Stored dataset items:
::::::::

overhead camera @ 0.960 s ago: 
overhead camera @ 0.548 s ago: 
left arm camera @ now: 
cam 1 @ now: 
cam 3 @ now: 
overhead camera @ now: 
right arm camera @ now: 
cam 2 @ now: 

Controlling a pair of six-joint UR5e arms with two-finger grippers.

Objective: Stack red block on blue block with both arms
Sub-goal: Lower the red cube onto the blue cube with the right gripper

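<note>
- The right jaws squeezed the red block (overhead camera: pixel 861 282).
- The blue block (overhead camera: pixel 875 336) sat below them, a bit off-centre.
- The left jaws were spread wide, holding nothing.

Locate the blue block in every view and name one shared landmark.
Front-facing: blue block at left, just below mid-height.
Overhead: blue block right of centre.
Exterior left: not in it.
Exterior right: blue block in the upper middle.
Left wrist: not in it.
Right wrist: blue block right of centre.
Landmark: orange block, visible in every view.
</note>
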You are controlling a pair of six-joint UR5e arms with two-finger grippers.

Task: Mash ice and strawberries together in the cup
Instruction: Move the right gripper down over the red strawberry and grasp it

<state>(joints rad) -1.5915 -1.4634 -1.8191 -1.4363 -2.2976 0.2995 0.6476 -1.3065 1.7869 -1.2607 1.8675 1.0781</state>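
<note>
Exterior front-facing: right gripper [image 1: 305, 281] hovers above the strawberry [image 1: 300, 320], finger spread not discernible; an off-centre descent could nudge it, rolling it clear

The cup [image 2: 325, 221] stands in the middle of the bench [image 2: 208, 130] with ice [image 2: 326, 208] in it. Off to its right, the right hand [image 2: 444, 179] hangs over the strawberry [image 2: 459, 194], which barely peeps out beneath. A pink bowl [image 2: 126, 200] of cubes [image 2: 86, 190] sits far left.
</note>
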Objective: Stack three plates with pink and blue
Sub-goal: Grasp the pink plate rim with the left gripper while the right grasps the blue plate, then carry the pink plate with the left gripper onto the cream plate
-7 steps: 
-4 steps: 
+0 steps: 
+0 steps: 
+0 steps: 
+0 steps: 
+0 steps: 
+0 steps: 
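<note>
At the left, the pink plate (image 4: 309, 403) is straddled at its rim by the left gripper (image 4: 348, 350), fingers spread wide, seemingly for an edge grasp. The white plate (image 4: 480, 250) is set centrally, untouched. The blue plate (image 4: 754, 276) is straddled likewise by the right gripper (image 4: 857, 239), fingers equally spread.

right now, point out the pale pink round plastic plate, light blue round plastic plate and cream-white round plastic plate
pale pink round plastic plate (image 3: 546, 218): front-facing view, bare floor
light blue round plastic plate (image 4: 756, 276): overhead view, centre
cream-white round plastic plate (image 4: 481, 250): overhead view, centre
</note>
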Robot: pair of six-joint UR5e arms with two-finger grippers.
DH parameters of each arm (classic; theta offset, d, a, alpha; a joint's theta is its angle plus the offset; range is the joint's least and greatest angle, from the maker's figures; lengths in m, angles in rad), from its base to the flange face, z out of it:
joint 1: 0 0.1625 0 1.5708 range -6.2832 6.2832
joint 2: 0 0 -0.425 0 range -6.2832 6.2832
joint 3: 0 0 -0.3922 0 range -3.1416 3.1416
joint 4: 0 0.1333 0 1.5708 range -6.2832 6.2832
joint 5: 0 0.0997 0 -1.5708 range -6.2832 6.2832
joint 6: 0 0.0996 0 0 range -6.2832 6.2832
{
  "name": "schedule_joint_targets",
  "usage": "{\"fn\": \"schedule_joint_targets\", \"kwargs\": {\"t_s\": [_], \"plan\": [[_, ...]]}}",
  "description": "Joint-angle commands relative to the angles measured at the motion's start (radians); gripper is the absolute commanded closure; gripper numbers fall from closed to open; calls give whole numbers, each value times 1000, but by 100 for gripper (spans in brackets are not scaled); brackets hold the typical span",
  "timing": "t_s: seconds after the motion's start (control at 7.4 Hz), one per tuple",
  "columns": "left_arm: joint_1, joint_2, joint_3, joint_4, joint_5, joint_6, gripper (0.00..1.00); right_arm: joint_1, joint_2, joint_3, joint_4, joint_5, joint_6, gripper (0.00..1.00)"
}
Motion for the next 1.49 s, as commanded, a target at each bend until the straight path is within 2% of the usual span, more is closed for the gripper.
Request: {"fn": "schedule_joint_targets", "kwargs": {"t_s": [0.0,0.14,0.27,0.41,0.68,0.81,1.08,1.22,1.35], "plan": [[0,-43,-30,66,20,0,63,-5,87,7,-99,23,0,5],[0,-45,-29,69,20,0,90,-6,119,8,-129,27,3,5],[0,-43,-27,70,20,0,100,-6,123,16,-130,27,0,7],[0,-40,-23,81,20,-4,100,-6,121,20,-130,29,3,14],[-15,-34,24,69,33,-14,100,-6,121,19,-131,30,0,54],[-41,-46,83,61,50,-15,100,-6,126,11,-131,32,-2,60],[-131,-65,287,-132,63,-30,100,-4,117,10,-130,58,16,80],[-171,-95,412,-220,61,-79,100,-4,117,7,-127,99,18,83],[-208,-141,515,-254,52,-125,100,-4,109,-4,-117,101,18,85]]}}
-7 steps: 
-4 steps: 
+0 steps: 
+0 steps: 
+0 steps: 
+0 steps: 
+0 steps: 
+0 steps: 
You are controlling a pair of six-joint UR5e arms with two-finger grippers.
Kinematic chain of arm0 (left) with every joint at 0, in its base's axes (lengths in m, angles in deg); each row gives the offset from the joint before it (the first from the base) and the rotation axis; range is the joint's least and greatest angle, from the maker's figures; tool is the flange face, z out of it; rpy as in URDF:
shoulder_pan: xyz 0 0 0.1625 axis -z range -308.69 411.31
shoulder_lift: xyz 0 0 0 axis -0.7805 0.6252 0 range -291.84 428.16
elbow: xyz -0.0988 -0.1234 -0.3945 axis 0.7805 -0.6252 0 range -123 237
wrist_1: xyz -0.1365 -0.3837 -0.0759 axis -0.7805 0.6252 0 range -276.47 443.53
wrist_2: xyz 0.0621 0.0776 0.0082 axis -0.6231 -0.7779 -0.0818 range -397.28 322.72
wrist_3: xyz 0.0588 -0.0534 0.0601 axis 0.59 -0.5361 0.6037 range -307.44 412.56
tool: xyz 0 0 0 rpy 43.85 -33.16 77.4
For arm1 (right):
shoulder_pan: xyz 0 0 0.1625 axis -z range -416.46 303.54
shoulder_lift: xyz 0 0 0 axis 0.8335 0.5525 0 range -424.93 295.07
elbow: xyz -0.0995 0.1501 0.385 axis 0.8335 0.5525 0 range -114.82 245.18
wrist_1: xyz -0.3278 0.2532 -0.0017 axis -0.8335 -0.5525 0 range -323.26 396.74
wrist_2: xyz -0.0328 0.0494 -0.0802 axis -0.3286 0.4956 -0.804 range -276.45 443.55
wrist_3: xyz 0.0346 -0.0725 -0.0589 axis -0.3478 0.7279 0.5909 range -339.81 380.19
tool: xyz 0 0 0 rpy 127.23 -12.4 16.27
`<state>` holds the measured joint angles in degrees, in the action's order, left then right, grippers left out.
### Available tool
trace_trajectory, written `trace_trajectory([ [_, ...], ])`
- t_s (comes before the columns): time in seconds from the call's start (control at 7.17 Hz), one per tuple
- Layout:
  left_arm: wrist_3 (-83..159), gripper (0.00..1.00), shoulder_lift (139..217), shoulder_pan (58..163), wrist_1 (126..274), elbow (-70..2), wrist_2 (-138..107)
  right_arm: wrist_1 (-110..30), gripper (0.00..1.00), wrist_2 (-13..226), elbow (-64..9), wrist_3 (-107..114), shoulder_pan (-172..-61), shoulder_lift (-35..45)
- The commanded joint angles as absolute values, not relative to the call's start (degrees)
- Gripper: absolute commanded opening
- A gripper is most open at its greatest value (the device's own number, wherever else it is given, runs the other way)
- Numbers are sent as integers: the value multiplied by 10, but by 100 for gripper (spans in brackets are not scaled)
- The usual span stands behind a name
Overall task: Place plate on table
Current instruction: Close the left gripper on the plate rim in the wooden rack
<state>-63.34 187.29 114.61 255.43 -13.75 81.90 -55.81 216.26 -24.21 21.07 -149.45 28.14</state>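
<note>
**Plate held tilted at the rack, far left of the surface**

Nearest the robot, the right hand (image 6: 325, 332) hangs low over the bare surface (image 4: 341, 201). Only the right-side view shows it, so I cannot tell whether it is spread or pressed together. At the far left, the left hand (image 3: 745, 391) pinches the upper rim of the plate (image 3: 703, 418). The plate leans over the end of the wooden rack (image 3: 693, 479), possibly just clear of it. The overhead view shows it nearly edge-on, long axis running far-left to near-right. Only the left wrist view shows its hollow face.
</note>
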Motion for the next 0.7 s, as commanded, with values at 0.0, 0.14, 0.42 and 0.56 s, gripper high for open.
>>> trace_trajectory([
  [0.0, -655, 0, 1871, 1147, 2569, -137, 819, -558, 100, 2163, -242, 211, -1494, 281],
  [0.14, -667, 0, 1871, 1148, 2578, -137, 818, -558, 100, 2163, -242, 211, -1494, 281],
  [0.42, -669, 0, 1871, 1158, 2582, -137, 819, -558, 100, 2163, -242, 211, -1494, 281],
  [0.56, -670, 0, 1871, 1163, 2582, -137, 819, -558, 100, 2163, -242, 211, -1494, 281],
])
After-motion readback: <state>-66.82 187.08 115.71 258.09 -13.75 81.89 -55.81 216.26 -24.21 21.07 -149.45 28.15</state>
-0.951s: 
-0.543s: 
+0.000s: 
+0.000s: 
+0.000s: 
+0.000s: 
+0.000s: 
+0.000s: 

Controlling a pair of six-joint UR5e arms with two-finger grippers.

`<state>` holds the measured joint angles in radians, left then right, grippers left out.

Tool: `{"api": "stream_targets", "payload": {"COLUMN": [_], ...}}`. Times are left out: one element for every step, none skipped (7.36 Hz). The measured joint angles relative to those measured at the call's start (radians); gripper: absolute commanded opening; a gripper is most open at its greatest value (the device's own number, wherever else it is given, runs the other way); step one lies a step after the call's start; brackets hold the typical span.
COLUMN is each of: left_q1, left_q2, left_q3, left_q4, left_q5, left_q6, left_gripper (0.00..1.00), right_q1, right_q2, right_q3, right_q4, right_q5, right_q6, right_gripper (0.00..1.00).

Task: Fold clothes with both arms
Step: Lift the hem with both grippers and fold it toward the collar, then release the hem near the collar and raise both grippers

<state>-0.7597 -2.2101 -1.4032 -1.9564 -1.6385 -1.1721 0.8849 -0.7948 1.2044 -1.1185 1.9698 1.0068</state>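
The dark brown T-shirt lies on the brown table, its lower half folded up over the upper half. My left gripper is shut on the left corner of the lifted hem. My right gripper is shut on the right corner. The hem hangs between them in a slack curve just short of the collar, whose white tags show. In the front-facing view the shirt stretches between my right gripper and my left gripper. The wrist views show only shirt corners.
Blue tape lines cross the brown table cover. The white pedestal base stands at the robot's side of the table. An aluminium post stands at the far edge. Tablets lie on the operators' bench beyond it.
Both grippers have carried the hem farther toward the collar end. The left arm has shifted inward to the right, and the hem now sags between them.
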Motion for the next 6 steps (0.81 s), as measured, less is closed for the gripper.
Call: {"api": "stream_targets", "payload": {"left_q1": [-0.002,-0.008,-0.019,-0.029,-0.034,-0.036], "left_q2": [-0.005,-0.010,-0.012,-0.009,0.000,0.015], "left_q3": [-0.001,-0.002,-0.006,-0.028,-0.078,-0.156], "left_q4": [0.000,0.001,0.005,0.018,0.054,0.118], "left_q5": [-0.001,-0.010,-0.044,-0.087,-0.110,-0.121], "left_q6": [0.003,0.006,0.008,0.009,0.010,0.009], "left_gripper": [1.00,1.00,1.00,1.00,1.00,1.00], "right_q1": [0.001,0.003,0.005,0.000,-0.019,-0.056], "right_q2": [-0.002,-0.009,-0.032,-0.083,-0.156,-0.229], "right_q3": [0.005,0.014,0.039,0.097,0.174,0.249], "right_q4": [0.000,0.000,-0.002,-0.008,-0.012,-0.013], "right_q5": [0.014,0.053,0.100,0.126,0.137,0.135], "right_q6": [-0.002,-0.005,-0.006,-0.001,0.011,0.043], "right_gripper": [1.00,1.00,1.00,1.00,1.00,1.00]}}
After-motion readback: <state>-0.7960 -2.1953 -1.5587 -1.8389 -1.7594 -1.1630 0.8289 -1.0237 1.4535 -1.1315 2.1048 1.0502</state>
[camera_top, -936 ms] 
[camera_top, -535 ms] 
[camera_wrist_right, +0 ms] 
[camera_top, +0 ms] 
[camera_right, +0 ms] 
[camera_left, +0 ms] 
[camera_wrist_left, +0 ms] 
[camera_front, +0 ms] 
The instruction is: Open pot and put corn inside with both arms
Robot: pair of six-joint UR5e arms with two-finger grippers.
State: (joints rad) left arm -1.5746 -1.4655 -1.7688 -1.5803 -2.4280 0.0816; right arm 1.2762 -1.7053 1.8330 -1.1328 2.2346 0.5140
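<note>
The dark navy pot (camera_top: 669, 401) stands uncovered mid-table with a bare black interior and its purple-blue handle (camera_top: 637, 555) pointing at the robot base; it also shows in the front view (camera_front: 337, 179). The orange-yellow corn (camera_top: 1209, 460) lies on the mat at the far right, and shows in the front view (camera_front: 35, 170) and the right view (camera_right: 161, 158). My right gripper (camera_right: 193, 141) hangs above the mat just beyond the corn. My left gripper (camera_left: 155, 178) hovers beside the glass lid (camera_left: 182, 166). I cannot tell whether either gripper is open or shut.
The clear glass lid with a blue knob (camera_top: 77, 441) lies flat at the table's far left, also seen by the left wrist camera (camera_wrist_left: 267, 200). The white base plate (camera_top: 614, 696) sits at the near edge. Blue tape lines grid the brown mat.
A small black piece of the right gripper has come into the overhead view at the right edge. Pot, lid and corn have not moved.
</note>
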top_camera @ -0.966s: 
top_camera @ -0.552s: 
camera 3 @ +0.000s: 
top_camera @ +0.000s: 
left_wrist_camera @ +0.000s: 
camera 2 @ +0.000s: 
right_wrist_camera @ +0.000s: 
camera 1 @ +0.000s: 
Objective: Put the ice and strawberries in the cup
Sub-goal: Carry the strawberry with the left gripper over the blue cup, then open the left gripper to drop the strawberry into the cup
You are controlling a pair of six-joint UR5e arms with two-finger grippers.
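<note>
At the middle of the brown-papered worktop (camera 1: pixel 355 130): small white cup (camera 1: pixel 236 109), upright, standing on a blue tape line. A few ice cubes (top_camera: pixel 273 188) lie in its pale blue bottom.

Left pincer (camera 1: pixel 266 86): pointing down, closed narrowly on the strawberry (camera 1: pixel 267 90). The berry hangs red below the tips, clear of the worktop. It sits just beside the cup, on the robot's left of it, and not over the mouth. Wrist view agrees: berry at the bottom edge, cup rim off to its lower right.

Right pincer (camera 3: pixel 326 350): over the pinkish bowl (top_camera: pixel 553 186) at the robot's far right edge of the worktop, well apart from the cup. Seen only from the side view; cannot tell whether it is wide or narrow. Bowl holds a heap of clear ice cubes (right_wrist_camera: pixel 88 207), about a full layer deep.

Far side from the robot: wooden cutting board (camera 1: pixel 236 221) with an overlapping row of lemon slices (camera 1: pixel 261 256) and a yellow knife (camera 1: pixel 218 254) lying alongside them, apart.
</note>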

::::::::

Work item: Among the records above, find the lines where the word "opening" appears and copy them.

Task solution:
- Gripper: absolute commanded opening
Tool: `{"api": "stream_targets", "payload": {"COLUMN": [_], ...}}`. Times are left out: one element for every step, none skipped (7.36 Hz). The measured joint angles relative to those measured at the call's start (radians); gripper: absolute commanded opening; a gripper is most open at its greatest value (the device's own number, wherever else it is given, runs the other way); step one lies a step after the call's start; brackets hold the typical span.

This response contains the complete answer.